No offer or solicitation
This communication is not intended to and should not constitute an offer to buy or sell or the solicitation of an offer to buy or sell any securities, or a solicitation of a vote or approval, and it does not There will be no sale of securities in a jurisdiction in which such an offer, solicitation or sale would be illegal prior to registration or qualification under the securities laws of such jurisdiction. No offer of securities will be made except by means of a prospectus meeting the requirements of section 10 of the US Securities Act of 1933, as amended.
Additional information about the exchange offer and where to find it
In connection with the proposed transaction, RHE filed with the SEC a registration statement on Form S-4 on June 1, 2021, which includes a preliminary proxy statement and which also constitutes a preliminary prospectus. RHE intends to file other relevant documents with the SEC relating to the proposed transaction, including the Management Proxy Circular / Final Prospectus. The information contained in the Proxy Circular / Preliminary Prospectus is not complete and is subject to change.

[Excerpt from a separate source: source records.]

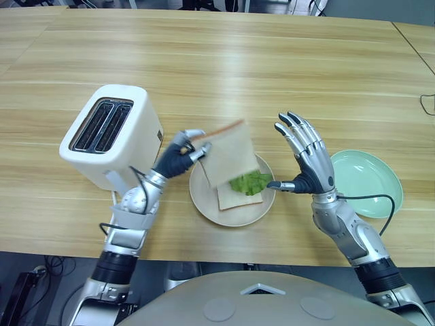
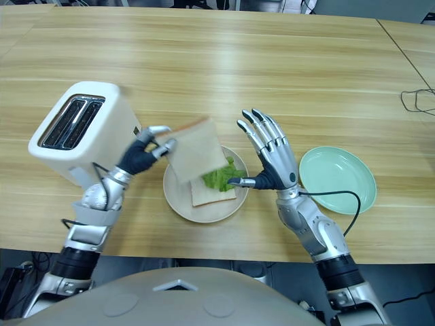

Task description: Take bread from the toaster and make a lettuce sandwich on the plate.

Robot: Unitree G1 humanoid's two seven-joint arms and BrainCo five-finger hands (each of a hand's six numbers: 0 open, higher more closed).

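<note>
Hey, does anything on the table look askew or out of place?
The lettuce sits off-centre on the bottom slice, bunched toward its far right side on the plate. The left hand holds the top slice tilted above. Nothing spilled.

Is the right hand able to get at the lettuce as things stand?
Probably yes: the right hand is open beside the plate, and the bread slice in the left hand covers only part of the lettuce.

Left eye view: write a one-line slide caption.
Left hand holds a bread slice tilted above the lettuce and bottom slice on the plate, open right hand beside it.
</note>
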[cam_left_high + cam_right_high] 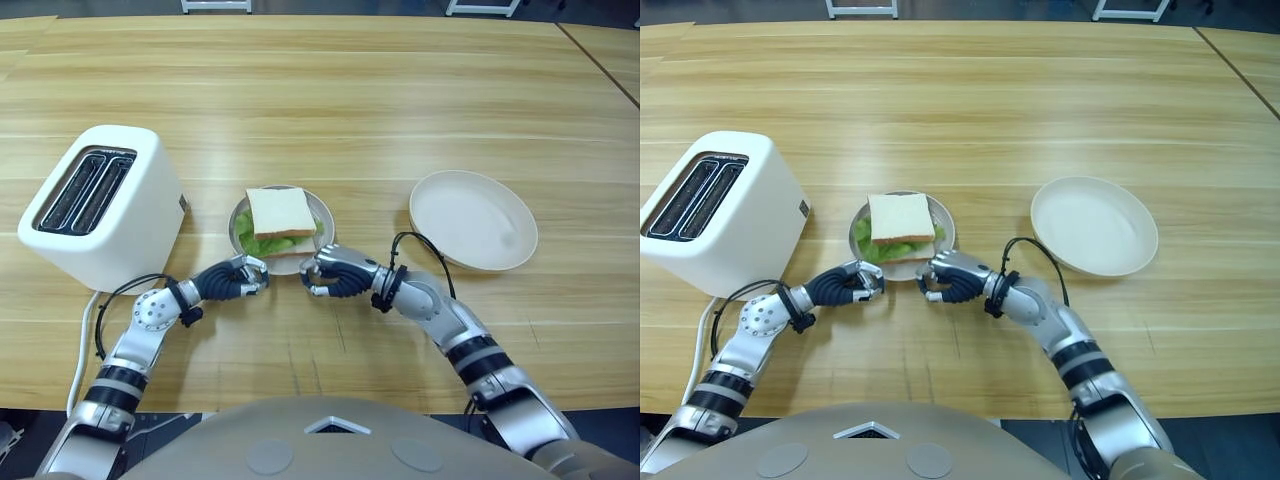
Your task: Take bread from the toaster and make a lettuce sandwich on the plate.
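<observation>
In the left eye view we see the white bread slice (280,210) on green lettuce (262,243) on the small round grey plate (325,214), toward the wooden table's (350,100) near edge; in the right eye view our curled, empty left hand (842,284) and right hand (956,280) flank its near rim.

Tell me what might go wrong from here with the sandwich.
1. The curled left hand and right hand sit close to the small plate's near rim; a nudge might slide it.
2. The top bread slice lies loose on lettuce, which sticks out beyond it, so a bump might shift it off.
</observation>
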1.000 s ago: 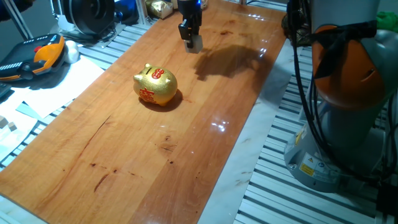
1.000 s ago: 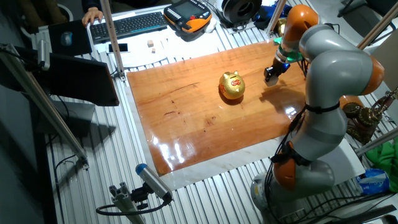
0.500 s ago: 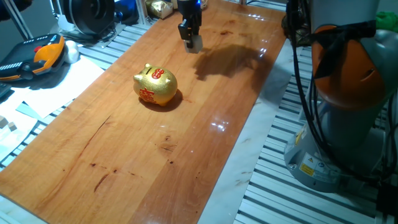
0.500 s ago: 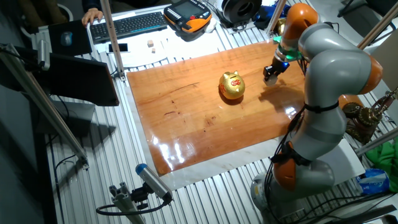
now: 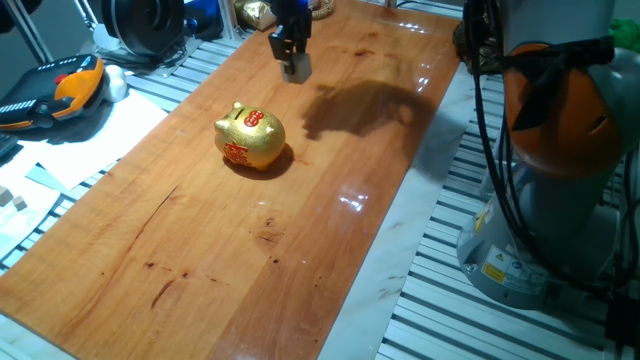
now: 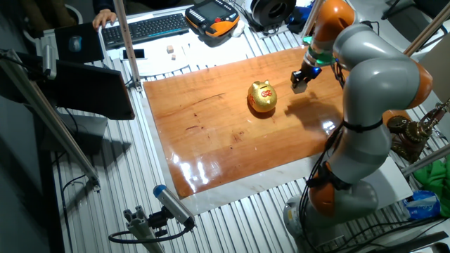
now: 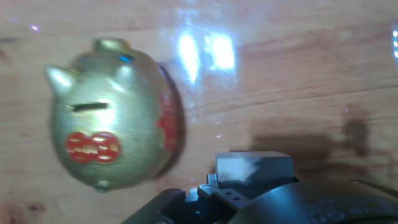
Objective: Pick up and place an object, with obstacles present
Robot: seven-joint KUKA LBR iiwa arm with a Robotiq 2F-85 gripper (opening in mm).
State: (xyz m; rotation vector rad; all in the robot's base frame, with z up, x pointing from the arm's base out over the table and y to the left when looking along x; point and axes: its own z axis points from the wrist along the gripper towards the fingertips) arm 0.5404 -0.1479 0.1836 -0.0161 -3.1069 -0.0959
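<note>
The cube [image 5: 297, 68] is held clenched in the fingers [image 5: 290, 62] above the worktop [image 5: 330, 200], beyond the piggy bank [image 5: 250, 138]; pick-up is judged done, placement outstanding.

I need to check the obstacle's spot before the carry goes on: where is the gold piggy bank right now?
The gold piggy bank stands on the wooden table, toward its left edge in one fixed view, below-left of the raised gripper.
</note>
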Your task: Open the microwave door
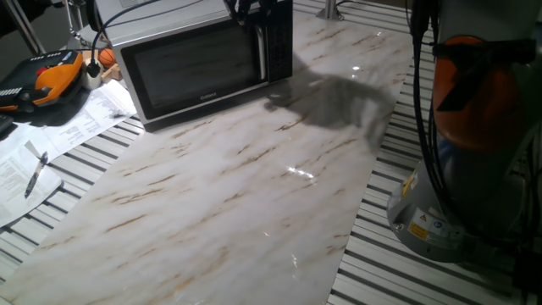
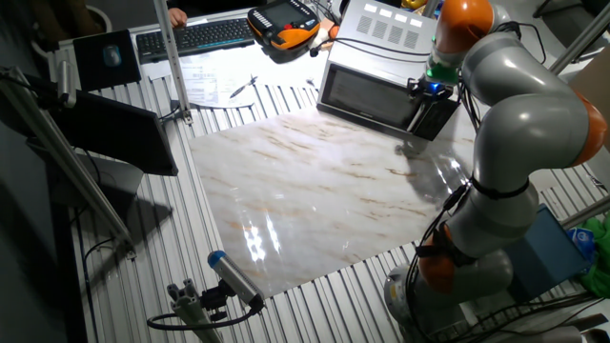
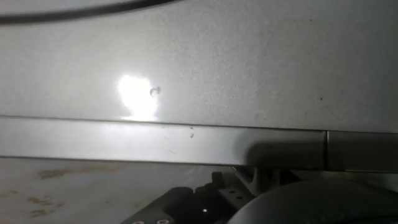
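Note:
The microwave (image 1: 161,27) stands at the back of the marble board, silver-grey, with a black keypad strip (image 1: 280,38) on its right. The microwave door (image 1: 199,66) is shut, its vertical silver handle (image 1: 264,52) beside the keypad. My gripper (image 1: 254,10) hangs over the microwave's top front edge, above the handle. In the other fixed view the hand (image 2: 426,93) sits at the microwave's (image 2: 386,29) front right corner, by the door (image 2: 367,95). The hand view shows the grey top (image 3: 217,56) and the door's upper edge (image 3: 155,142). The fingers are hidden in shadow.
The marble board (image 1: 254,186) lies over a slatted table. An orange teach pendant (image 1: 51,80), papers (image 1: 85,119) and a pen (image 1: 35,174) lie left of the microwave. My arm's base (image 1: 474,169) stands at the right. A keyboard (image 2: 195,35) lies behind.

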Robot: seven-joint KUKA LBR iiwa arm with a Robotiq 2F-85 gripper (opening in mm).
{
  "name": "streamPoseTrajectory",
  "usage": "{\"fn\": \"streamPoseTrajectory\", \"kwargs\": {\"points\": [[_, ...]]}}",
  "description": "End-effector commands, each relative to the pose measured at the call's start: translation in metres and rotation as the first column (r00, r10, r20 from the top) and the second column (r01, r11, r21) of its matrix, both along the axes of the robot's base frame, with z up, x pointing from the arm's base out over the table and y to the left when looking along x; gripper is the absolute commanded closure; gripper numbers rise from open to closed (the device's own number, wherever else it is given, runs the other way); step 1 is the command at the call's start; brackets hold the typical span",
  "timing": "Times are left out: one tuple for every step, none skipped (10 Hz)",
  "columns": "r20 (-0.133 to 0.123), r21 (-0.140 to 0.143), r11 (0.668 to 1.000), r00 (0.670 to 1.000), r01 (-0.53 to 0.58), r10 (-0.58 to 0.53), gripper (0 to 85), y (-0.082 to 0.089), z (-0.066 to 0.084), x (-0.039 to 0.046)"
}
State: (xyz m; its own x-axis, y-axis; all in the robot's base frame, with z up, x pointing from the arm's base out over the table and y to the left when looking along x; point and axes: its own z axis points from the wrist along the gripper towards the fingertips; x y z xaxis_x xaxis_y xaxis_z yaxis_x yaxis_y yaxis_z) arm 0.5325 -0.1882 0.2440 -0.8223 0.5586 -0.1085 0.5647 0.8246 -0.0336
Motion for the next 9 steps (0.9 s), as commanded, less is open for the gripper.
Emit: {"fn": "streamPoseTrajectory", "kwargs": {"points": [[0.001,-0.001,1.000,1.000,0.002,-0.002,51.0,0.0000,-0.0002,-0.0001],[0.002,-0.001,1.000,1.000,0.004,-0.004,51.0,0.0002,-0.0005,-0.0001],[0.002,0.002,1.000,1.000,0.004,-0.004,51.0,0.0005,-0.0016,-0.0005],[0.007,0.002,1.000,1.000,0.003,-0.003,51.0,0.0012,-0.0039,-0.0009],[0.011,0.002,1.000,1.000,0.001,-0.001,51.0,0.0016,-0.0054,-0.0010],[0.012,0.011,1.000,1.000,-0.008,0.008,51.0,0.0016,-0.0059,-0.0007],[0.011,0.014,1.000,1.000,-0.020,0.020,68.0,0.0015,-0.0059,-0.0005],[0.007,0.024,0.999,0.999,-0.037,0.037,68.0,0.0013,-0.0055,-0.0007],[0.007,0.027,0.998,0.999,-0.047,0.047,85.0,0.0014,-0.0052,-0.0009]]}}
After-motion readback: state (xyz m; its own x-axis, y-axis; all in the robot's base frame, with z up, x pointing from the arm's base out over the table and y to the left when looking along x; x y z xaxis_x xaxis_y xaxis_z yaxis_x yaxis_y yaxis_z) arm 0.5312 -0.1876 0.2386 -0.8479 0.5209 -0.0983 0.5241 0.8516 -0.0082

This document does not replace the Proxy Circular / Preliminary Prospectus or Registration Statement or any other document that RHE may file with the SEC. The proxy circular / final prospectus (if and when available) will be mailed to RHE shareholders. INVESTORS AND HOLDERS OF SECURITIES ARE INVITED TO READ THE REGISTRATION STATEMENT, THE PROXY STATEMENT / PRELIMINARY PROSPECTUS, THE FINAL PROXY STATEMENT / PROSPECTUS IF AND WHEN IT BECOMES AVAILABLE AND ANY OTHER DOCUMENT DEPOSIT. SEC, AS WELL AS SUPPLEMENTARY AMENDMENTS TO THESE DOCUMENTS, CAREFULLY AND IN THEIR ENTIRETY AS THEY CONTAIN OR WILL CONTAIN IMPORTANT INFORMATION ABOUT RHE AND THE PROPOSED TRANSACTION. Investors and security holders can obtain free copies of the registration statement, proxy statement / preliminary prospectus and all other documents containing important information about RHE and the proposed transaction, once these documents are filed with the SEC, including the proxy statement / final prospectus. if and when it becomes available, through the website maintained by the SEC at http://www.sec.gov. The proxy / prospectus included in the registration statement and additional copies of the proxy / prospectus will be available free of charge from RHE.

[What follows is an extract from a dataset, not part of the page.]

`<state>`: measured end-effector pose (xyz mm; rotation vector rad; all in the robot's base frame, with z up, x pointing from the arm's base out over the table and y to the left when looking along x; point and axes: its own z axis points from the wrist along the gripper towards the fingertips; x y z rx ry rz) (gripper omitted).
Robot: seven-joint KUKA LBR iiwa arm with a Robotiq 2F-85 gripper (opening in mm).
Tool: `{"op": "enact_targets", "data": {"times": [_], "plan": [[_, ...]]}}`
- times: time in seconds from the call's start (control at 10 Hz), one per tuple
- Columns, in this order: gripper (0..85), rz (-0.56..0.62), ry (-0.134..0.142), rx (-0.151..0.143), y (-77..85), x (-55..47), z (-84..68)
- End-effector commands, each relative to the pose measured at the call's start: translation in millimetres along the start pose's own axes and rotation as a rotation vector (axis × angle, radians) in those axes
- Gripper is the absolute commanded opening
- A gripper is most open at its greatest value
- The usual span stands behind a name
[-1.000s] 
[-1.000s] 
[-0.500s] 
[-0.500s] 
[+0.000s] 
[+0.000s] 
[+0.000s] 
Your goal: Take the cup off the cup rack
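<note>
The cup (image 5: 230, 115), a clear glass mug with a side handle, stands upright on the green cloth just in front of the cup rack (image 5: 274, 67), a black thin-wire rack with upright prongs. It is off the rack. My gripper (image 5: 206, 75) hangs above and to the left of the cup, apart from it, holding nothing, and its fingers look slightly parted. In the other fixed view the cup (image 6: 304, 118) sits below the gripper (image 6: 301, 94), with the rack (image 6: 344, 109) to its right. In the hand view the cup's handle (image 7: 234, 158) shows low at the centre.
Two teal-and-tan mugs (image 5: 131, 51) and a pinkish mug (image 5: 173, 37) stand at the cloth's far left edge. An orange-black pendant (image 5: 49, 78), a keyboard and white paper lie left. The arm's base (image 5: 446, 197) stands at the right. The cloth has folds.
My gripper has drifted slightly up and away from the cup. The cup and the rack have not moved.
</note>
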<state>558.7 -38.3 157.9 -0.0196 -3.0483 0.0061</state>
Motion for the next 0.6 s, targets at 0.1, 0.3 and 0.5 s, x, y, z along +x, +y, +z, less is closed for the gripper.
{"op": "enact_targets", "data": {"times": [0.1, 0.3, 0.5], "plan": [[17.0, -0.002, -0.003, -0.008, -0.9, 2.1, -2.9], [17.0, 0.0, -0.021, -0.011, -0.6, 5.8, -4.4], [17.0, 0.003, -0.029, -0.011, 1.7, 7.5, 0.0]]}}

Participants in the call for tenders
RHE and certain of its directors and executive officers may be considered participants in the proxy solicitation in respect of the proposed transaction. Information about the directors and officers of RHE, including a description of their direct or indirect interests, by title or otherwise, is set out in RHE’s proxy circular for its 2020 annual meeting of shareholders, which has been filed with the SEC on November 5. , 2020, and RHE’s annual report on Form 10-K for the fiscal year ended December 31, 2020, which was filed with the SEC on March 29, 2021. Investors may obtain additional information regarding the interests of these persons and others who may be considered participants in the proposed transaction by reading the Management Proxy Circular / Preliminary Prospectus, including any amendments thereto, as well as the Proxy Circular / Final Prospectus if and when it will be available and other relevant documents to file with the SEC regarding the proposed transaction when these materials become available. Investors should carefully read the registration statement, proxy statement / preliminary prospectus and proxy statement / final prospectus, if and when they become available, before making any voting or investment decisions. You can obtain free copies of these documents from RHE using the sources listed above.